# REQUIRED WORK
There is material below. Print exactly the lines starting at the line with "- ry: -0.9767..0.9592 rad" and ending at the line with "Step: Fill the", ends included, and no others.

# COLLECTED DATA

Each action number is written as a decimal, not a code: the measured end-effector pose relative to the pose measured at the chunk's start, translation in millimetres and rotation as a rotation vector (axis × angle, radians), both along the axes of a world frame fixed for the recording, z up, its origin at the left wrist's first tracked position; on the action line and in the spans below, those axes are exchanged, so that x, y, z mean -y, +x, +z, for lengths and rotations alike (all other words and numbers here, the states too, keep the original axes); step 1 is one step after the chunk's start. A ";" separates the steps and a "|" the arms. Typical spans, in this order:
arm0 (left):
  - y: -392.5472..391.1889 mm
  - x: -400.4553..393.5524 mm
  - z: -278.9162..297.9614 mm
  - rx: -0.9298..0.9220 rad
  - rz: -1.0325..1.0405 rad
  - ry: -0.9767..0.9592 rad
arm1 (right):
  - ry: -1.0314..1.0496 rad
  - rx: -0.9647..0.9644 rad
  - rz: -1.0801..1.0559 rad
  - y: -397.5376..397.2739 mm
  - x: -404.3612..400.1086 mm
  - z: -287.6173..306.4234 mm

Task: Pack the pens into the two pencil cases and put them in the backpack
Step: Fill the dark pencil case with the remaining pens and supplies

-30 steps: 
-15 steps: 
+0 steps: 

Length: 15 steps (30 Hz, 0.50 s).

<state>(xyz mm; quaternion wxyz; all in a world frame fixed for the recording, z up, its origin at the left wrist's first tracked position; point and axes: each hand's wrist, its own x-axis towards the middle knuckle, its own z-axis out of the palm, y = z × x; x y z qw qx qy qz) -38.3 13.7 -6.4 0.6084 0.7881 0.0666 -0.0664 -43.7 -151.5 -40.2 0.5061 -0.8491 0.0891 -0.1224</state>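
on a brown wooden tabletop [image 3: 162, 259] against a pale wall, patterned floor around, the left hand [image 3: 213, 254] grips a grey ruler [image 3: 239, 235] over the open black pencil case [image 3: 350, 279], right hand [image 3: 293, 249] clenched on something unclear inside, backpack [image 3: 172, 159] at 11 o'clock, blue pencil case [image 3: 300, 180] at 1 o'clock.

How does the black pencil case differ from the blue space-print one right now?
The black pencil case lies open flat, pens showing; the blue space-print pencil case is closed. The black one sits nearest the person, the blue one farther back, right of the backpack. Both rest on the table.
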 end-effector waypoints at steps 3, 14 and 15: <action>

# RESPONSE BOX
  - ry: -0.9767..0.9592 rad
arm1 (right):
  - ry: -1.0314..1.0496 rad
  - rx: -0.9647..0.9644 rad
  - rz: -1.0801..1.0559 rad
  - y: -397.5376..397.2739 mm
  - x: -404.3612..400.1086 mm
  - z: -287.6173..306.4234 mm

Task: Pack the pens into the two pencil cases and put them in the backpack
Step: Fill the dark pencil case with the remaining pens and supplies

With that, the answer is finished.